Les obstacles sont donc nombreux, et les frontières physiques que l’on a connu dans le passé n’ont presque aucune chance de revenir à la normale. Le cas le plus probable sera une répartition du territoire entre les minorités kurde, loyaliste et rebelle. Sans mentionner l’énorme épine qu’est l’Etat Islamique.


 

Des premiers jours de trêve encourageants

Au lendemain du 27 février, qui a marqué le début de la cessation des hostilités, on pouvait craindre la fragilité de l’accord.

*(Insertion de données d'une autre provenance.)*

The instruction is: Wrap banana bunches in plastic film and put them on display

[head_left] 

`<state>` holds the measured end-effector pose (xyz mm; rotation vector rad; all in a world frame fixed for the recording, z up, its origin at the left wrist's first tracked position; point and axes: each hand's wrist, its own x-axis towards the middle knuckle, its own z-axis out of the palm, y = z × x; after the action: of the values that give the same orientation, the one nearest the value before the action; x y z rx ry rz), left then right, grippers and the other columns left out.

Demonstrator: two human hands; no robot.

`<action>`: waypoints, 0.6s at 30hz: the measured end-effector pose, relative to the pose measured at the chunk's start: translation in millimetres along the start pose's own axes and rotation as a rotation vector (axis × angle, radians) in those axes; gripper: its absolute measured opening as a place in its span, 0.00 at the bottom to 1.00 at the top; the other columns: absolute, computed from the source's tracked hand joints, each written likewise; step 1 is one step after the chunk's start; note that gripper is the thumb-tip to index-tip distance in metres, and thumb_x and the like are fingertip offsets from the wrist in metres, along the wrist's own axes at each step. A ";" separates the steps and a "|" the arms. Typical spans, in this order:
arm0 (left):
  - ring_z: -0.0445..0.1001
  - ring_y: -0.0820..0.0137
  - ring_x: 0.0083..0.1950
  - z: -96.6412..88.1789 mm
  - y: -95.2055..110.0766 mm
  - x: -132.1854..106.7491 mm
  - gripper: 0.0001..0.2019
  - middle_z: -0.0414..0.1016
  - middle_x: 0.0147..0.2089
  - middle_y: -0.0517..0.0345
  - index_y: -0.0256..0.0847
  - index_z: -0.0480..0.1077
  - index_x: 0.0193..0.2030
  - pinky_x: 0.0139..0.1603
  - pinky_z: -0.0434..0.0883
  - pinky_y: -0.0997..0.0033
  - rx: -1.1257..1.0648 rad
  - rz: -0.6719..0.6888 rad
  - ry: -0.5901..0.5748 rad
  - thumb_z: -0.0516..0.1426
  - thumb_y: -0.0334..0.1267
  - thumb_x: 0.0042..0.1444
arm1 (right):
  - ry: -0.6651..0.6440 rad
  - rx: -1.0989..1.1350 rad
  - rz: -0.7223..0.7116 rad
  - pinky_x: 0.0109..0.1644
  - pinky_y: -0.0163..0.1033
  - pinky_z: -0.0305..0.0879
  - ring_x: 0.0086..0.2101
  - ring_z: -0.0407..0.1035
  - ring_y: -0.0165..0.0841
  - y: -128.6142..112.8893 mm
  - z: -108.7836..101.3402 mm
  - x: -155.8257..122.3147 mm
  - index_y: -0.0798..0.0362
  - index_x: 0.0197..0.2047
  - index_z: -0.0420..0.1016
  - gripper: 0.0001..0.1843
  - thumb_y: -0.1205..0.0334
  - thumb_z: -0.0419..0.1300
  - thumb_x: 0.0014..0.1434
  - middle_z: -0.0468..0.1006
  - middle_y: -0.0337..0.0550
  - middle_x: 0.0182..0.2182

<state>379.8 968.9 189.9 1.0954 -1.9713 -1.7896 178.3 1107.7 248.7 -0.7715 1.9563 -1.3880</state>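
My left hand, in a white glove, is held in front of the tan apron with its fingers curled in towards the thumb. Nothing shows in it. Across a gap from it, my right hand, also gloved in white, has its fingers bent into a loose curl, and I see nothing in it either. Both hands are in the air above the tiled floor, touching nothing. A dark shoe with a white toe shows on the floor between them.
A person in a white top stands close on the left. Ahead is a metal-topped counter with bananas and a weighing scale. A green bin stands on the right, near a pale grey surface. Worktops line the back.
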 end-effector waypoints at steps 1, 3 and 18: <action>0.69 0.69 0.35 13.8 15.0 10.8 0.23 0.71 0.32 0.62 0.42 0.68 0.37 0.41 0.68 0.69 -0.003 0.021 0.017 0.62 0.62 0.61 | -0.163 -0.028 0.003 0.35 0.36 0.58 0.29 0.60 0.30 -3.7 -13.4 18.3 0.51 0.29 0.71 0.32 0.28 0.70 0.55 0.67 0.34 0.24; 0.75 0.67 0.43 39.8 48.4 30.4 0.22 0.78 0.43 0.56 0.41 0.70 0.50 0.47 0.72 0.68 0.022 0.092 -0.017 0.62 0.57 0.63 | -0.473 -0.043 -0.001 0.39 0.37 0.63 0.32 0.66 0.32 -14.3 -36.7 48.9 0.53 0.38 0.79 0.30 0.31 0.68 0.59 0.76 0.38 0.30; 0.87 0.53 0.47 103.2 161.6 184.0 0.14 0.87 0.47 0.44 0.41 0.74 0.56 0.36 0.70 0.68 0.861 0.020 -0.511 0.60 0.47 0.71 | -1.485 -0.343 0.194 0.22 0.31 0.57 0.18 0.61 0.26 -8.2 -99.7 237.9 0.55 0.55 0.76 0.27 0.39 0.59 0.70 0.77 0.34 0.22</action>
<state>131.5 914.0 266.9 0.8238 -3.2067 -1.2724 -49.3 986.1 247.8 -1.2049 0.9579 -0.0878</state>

Il régnait une certaine inquiétude autour du bilan de cette cessation tant les attentes constituent un défi majeur dans ce pays ravagé par la guerre depuis 5 ans : réduire la violence et les victimes de ce conflit meurtrier. Si certaines violences mineures ont bien eu lieu depuis la trêve, les premiers jours autorisent au peuple Syrien l’espoir d’une fin définitive des hostilités, même si cette issue est malgré tout peu probable. Selon les agences Associated Press et Sputnik News, « la trêve conclue grâce à la médiation de Washington et de Moscou a apporté la première journée relativement calme depuis plusieurs années dans certaines régions de Syrie ». Les premiers jours de trêve en Syrie ont donc considérablement diminué le niveau de violence dans le pays, selon Stéphane Dujarric, porte-parole du secrétaire général de l’ONU Ban Ki-Moon.
Même s’il ne s’agit que d’une trêve et que le conflit tend à reprendre, l’objectif diplomatique qui consiste à apaiser les tensions, autorise aujourd’hui la Syrie à respirer.